Thursday, November 15, 2007

Anti-Censorship, Pro-Literature

As I was doing the meme yesterday, I found myself in varying states of shock and outrage about censored works of literature. I get pretty heated up about the issue.

In my second semester of college, we had to write an argumentative paper for Honors. Being the child of conservatives, I thought I should talk about the horrors of partial birth abortion. The paper was boring, but okay--I'm sure my instructor read more than one of them*. Then we had to pair up and write a paper about some issue. My friend Wes and I chose to write about censorship, an issue I immediately and passionately threw myself into. After completing the project (and enjoying it), I realized: for the first paper I picked a topic I thought I should care about deeply but really didn't. But censorship--now that was something I could fired up about.

Why do I care so much? Part of it is that I don't believe kids should be as sheltered as some parents want them to be. I grew up over-sheltered, yet books taught me about the world in ways I didn't have to experience. Books (and some that my parents wouldn't have approved of) allowed me to escape from those unbearable teenage years for a short time.

The other part is that it pains me to see beautiful, wonderful, magical books treated like filth, like they have nothing to offer readers. And it pains me even more to see how those calling for censorship judge the works: off a word, a scene, a situation.
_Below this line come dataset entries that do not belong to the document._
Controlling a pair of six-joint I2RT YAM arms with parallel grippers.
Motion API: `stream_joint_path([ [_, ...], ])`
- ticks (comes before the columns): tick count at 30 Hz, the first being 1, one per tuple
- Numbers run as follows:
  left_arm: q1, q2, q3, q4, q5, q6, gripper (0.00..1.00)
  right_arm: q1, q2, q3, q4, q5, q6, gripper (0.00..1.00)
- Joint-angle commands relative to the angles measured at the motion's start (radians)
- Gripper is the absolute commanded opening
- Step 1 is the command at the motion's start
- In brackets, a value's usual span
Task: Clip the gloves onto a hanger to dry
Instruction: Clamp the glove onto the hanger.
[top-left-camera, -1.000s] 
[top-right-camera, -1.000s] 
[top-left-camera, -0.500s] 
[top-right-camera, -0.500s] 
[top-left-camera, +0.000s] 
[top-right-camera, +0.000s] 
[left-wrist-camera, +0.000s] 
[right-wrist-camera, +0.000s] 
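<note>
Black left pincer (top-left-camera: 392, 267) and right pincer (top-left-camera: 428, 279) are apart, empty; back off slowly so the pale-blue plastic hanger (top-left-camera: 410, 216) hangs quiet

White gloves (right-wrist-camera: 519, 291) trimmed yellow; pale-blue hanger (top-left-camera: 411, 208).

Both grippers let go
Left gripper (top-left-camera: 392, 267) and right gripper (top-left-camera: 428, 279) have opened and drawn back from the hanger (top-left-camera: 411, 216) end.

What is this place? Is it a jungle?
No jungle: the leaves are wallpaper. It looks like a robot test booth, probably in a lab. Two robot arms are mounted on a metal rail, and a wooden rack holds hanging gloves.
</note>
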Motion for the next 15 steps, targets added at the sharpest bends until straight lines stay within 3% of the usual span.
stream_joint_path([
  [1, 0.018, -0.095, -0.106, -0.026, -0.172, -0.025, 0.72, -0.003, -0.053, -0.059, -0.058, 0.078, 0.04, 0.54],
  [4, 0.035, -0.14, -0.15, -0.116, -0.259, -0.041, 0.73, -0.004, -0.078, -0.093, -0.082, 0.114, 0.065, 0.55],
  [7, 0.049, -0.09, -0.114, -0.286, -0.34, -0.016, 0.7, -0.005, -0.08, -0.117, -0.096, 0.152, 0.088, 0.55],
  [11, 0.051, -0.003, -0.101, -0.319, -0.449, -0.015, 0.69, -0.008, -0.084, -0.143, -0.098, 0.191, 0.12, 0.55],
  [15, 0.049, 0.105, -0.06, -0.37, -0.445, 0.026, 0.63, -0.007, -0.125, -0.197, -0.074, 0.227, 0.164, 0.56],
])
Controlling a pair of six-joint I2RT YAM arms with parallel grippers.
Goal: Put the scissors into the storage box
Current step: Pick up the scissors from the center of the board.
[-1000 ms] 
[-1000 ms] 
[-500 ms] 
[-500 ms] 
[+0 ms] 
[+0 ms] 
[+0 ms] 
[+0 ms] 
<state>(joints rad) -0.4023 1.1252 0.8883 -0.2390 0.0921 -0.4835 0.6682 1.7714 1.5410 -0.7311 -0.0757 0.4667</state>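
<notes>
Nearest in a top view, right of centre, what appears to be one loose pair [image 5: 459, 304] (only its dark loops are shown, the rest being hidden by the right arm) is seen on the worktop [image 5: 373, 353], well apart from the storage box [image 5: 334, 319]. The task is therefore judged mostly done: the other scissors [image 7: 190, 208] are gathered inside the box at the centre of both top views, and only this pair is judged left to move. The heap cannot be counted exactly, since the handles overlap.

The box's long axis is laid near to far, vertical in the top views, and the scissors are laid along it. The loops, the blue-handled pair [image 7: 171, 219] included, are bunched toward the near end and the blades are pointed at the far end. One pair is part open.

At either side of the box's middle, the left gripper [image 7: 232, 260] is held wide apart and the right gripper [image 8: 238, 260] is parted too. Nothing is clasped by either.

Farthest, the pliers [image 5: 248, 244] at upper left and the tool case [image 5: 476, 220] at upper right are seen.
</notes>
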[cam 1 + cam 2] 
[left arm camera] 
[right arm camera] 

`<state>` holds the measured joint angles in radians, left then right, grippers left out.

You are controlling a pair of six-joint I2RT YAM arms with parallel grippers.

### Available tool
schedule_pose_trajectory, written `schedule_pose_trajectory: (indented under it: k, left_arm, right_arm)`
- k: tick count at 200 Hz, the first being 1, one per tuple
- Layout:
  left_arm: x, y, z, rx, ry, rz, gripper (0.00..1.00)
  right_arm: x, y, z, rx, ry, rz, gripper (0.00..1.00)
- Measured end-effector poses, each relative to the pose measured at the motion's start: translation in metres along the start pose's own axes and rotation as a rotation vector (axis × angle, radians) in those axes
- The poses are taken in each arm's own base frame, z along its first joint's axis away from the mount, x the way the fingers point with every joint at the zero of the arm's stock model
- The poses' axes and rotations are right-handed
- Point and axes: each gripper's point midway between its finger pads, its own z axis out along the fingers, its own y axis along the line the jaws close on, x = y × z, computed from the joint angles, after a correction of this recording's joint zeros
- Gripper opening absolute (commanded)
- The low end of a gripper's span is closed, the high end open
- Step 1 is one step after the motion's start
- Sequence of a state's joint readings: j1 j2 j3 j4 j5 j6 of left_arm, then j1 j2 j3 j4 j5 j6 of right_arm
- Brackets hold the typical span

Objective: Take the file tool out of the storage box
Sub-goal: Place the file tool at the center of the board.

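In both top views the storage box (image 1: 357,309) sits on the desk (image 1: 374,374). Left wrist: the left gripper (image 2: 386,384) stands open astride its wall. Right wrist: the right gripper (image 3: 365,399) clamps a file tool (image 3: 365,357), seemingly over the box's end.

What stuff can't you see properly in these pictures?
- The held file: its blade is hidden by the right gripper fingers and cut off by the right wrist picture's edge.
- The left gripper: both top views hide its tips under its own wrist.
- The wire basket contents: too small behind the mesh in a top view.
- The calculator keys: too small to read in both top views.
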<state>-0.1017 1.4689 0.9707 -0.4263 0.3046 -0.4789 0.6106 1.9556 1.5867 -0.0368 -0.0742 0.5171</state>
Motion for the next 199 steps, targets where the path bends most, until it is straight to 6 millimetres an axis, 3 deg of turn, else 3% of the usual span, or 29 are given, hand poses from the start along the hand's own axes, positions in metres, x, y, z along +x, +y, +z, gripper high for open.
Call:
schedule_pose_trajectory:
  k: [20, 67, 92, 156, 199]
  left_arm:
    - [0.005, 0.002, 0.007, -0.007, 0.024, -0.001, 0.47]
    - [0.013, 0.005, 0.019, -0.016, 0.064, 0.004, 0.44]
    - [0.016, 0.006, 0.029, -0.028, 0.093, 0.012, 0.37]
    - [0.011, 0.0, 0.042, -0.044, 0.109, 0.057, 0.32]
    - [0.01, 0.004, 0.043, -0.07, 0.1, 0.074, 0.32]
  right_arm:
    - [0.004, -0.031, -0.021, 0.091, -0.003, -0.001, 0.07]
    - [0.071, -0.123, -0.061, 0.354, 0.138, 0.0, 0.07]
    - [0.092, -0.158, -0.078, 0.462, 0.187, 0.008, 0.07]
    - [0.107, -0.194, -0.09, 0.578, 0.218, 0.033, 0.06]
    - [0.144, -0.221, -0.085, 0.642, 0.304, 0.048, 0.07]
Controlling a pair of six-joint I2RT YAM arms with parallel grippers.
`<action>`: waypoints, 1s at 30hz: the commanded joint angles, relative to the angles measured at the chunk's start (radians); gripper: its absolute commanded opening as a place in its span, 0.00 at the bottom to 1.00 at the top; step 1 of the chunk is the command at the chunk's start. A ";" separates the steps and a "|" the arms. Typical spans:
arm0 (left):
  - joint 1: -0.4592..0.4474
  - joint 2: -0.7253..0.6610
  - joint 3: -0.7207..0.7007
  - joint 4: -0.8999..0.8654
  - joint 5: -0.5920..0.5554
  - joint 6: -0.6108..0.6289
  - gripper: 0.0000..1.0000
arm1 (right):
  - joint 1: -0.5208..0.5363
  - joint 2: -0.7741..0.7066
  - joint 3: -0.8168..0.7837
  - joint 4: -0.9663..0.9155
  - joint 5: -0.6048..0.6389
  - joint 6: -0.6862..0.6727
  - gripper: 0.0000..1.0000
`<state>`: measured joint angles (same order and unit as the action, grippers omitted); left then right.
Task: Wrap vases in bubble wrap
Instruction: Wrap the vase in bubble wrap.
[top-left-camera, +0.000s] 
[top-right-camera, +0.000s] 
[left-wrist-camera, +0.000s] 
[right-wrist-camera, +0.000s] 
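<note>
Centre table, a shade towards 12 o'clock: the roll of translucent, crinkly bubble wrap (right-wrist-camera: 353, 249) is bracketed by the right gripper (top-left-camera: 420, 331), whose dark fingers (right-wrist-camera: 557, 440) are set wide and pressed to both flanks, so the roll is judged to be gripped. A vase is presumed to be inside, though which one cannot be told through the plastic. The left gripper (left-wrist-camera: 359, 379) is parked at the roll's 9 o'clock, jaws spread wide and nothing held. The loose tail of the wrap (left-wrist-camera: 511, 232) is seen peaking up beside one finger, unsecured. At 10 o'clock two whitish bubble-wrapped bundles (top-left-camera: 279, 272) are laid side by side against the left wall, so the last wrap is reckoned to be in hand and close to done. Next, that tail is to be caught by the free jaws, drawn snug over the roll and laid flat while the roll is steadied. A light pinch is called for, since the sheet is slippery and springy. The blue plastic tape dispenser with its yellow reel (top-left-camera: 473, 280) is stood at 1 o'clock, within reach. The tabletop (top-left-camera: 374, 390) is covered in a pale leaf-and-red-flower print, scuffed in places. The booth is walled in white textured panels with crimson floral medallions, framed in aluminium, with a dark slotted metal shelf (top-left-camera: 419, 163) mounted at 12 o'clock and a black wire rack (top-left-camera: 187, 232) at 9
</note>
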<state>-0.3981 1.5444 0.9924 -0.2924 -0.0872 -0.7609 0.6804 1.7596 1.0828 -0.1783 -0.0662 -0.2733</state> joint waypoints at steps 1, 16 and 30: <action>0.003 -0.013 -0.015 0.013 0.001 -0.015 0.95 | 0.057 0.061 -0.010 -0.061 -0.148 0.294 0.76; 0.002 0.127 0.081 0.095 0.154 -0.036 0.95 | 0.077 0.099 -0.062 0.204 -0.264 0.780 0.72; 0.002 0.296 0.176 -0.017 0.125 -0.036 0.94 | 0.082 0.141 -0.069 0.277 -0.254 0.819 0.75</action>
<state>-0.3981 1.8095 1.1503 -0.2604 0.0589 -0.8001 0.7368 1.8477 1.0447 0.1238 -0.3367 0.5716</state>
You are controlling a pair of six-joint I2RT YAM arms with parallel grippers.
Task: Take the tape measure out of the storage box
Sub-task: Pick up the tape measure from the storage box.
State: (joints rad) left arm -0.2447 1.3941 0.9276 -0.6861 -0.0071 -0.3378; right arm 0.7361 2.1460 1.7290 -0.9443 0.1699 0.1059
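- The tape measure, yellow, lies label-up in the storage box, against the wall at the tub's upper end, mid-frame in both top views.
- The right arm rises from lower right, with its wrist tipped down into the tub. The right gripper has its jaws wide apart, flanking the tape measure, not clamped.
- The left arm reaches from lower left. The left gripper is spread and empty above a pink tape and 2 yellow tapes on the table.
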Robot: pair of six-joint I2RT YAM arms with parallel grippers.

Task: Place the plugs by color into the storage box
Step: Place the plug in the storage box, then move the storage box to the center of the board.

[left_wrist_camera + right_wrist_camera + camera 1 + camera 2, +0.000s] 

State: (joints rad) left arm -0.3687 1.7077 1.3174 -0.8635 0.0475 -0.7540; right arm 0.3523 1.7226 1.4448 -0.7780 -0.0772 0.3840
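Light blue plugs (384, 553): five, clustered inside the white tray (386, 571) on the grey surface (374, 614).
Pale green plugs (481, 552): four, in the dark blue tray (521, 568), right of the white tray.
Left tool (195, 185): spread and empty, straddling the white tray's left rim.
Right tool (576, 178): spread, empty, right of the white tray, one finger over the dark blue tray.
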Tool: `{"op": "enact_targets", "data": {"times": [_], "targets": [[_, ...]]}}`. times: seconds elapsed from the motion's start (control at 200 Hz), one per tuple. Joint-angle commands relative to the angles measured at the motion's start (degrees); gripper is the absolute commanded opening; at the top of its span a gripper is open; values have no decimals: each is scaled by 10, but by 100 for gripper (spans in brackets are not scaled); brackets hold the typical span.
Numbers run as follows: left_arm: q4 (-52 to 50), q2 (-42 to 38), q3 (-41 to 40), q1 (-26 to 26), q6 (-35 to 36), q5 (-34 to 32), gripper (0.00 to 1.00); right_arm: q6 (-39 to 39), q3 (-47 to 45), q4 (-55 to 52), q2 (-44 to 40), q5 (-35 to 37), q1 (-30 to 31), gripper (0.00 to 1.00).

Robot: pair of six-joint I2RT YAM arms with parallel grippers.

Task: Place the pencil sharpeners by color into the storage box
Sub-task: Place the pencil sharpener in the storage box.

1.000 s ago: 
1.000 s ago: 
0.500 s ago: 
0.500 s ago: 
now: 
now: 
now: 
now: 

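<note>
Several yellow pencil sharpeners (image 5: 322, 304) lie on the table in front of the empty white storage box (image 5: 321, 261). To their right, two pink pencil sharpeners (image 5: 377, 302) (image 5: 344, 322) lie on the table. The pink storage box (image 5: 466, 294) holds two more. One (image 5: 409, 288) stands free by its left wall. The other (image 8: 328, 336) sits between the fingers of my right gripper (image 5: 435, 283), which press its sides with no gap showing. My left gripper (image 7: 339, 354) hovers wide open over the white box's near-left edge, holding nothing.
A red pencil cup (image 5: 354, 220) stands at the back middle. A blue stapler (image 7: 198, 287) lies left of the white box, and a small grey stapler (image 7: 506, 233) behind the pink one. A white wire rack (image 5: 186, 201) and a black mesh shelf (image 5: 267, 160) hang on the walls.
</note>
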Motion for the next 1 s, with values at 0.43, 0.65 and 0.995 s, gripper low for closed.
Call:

They don't take the work for it's full value; they act like themes of violence, sexuality, and crudeness can never have a deeper meaning. And they can. A book like Speak can enhance rape awareness, for so many people who refuse to speak out about it. So many good books get tossed out because they aren't mundane and "wholesome". But they are beautiful works of literature.

I could go on and on, but censorship of these kind of books that are real and marvelous is such a mistake. Though, if parents try to hide books from their kids, maybe the kids will try to read them more...



*When I taught a homeschool writing class, I forbade any students writing their argumentative papers on things like abortion, gun control, and the death penalty. I really didn't want to read 20 paper on how horrible abortion was when all they were doing was spewing back everything they'd heard from their parents, church, and community for the past 14-18 years. I wanted them to choose an issue that they had a vested interest in.